**What is being asked:**
Could you please return each line of the data that has the word "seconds"?

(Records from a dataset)

#####

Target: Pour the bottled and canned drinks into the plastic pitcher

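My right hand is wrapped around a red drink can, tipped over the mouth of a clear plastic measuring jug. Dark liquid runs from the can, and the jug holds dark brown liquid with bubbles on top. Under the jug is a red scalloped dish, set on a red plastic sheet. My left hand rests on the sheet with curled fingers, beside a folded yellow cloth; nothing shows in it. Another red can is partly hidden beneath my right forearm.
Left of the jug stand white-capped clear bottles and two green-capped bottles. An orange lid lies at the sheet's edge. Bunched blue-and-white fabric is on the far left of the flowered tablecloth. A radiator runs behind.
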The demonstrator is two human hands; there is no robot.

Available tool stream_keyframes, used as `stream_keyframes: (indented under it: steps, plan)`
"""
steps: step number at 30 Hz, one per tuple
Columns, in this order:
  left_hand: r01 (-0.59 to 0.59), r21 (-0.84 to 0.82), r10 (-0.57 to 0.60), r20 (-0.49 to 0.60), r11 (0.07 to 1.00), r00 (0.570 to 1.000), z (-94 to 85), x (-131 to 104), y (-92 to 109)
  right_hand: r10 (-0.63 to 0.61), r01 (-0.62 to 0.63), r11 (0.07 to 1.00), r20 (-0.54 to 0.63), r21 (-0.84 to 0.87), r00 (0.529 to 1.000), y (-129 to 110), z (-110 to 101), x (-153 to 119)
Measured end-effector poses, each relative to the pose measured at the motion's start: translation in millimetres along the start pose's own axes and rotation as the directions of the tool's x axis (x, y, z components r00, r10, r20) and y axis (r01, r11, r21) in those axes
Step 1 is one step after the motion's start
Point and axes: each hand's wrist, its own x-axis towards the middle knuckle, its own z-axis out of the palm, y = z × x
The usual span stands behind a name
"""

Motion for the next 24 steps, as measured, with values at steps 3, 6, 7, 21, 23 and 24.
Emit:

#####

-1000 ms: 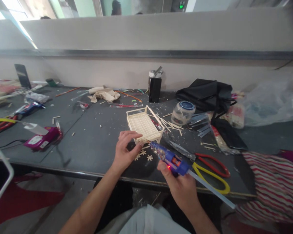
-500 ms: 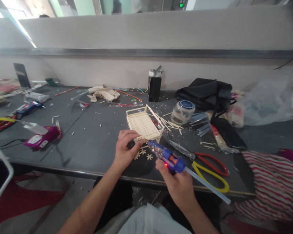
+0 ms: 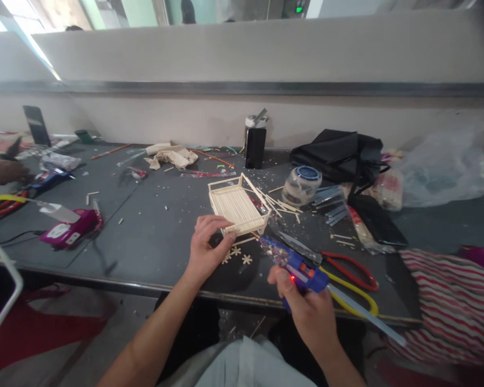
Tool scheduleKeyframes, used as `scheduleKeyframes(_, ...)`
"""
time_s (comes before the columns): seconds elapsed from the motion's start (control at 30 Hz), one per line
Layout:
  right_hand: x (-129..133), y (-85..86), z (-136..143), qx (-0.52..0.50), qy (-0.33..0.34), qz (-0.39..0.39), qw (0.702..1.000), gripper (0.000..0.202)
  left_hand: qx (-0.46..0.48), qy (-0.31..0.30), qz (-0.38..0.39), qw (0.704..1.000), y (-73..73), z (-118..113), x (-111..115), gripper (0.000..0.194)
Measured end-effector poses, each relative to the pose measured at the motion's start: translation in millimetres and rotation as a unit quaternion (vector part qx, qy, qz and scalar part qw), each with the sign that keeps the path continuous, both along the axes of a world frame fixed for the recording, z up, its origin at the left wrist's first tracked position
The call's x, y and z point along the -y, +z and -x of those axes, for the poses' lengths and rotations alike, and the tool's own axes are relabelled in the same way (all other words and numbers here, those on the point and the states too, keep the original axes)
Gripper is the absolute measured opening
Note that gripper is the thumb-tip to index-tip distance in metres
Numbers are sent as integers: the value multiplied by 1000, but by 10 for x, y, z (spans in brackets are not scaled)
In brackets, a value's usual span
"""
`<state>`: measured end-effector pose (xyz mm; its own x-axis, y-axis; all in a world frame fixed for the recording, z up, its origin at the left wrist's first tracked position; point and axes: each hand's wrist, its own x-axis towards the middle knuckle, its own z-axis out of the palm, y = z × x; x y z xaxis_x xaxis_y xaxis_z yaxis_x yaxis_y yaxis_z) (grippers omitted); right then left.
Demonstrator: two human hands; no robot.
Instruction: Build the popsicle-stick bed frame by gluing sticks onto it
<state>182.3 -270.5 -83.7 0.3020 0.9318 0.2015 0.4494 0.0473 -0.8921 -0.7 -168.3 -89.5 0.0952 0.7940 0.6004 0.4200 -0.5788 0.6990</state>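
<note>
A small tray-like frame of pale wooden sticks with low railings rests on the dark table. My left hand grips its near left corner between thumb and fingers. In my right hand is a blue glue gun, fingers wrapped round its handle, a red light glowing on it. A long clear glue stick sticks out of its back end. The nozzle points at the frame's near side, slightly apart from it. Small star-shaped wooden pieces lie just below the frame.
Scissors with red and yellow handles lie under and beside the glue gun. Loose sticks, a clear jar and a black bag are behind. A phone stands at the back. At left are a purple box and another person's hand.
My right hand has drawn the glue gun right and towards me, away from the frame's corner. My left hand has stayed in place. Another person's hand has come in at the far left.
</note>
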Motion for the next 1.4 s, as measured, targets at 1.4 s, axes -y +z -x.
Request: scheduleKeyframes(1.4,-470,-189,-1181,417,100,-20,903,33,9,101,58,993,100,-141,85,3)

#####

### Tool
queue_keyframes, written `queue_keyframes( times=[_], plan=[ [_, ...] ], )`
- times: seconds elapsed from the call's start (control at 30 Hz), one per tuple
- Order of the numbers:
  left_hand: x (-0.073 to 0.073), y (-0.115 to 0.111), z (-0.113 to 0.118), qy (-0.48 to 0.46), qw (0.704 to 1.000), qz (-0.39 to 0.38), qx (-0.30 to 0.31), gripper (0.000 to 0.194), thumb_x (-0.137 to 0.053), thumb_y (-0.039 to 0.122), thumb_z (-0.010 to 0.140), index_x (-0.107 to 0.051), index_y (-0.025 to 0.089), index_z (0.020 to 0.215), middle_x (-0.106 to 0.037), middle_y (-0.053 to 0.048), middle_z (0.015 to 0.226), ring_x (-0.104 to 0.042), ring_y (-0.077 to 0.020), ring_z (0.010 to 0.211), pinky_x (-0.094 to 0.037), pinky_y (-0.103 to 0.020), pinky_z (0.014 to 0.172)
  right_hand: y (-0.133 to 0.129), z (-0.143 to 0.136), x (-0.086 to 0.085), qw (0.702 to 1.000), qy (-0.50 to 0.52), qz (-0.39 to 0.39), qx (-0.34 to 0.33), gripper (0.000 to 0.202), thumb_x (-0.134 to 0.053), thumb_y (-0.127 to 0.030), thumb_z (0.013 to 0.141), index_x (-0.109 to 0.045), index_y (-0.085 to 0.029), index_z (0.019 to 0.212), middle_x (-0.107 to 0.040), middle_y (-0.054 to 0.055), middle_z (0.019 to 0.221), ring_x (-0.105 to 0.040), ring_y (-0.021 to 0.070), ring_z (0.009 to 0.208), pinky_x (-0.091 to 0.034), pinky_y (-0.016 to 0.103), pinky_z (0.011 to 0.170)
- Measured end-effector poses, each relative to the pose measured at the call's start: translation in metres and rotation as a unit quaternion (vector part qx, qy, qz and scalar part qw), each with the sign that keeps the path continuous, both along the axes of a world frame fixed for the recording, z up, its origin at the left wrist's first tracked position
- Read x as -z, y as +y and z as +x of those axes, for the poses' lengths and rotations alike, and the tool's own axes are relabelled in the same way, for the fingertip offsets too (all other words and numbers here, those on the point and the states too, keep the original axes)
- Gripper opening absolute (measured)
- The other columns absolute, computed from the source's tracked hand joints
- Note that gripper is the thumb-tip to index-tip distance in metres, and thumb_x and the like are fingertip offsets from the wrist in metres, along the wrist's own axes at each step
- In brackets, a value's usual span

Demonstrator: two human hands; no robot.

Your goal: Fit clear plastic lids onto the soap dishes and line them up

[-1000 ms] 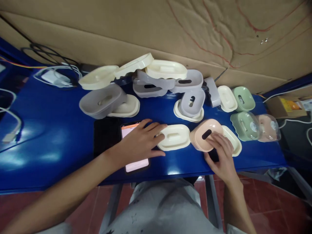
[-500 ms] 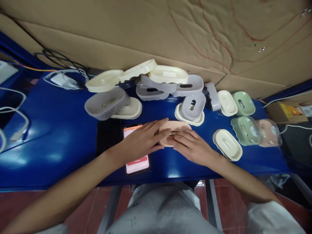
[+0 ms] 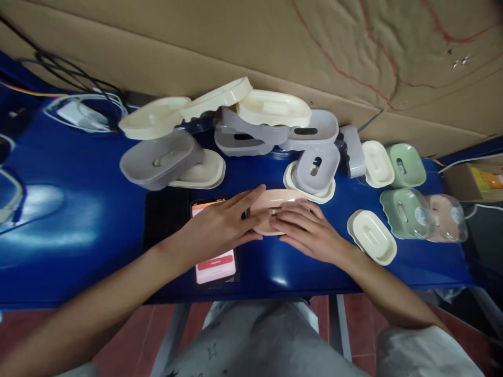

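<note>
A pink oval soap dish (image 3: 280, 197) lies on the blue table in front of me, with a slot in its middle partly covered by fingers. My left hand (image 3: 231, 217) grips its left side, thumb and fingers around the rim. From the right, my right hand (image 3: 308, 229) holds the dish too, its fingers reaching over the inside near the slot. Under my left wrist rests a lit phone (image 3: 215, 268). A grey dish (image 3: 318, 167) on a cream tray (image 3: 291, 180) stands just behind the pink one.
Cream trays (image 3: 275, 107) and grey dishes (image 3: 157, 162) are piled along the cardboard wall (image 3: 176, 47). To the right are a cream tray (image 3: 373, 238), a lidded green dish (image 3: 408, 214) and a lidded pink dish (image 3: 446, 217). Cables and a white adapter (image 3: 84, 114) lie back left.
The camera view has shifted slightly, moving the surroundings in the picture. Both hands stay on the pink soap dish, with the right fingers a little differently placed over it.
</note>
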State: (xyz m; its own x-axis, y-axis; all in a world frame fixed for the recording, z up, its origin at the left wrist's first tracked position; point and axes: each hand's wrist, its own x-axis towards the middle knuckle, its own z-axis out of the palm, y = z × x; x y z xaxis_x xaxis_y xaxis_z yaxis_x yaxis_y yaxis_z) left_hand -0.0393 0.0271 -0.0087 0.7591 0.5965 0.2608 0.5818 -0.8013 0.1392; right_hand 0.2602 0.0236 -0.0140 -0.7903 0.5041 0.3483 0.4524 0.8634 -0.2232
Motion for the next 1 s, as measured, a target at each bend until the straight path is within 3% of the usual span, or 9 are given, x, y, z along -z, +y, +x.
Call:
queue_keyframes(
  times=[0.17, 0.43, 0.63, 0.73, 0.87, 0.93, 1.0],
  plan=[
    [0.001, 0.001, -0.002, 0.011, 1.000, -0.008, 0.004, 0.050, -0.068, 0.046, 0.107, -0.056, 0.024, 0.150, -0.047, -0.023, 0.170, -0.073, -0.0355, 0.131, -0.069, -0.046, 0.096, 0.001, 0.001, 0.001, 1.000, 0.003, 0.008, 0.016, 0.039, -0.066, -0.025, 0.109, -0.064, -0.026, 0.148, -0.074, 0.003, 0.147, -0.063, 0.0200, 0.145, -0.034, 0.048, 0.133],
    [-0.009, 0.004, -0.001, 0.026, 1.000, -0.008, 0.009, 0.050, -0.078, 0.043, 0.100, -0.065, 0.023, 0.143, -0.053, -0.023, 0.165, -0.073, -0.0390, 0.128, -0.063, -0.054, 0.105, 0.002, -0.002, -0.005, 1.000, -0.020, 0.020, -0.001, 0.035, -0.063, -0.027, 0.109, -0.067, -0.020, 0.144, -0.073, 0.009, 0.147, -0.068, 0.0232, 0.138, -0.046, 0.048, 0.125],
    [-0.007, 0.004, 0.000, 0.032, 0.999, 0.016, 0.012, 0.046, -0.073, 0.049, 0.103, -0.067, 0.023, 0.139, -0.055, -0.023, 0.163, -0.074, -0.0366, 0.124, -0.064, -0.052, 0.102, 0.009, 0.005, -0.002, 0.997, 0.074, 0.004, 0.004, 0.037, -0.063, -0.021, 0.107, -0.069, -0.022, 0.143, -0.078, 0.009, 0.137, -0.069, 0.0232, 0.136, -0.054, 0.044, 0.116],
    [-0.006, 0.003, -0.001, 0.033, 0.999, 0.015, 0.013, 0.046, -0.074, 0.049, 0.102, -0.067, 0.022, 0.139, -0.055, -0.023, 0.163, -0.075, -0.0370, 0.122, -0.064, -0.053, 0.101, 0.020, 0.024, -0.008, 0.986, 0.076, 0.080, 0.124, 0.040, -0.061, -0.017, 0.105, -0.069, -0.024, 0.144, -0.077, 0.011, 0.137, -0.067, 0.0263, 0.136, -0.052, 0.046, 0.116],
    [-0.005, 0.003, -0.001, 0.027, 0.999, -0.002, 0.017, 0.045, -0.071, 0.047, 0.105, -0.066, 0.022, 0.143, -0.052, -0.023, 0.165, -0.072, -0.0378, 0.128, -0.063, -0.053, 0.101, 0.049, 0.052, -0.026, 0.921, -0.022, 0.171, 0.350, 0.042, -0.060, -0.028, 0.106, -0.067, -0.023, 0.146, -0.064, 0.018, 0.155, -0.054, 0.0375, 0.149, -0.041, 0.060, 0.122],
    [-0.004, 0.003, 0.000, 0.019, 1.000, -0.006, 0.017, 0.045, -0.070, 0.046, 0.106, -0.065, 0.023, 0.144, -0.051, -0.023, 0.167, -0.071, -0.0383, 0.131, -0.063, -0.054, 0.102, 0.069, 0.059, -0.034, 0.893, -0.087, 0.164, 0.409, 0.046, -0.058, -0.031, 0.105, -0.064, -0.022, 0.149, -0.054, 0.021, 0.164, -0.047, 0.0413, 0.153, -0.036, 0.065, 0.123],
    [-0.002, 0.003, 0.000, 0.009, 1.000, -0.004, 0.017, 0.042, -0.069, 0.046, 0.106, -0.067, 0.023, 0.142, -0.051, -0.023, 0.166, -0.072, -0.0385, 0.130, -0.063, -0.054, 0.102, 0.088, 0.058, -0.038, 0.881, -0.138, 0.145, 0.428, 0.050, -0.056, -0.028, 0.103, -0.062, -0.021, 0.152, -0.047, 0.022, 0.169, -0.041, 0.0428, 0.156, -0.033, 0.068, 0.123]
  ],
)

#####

**Task response:**
time_s (comes before the columns): seconds elapsed from the motion's start (control at 30 Hz), one per line
- times: seconds elapsed from the call's start (control at 30 Hz), one per tuple

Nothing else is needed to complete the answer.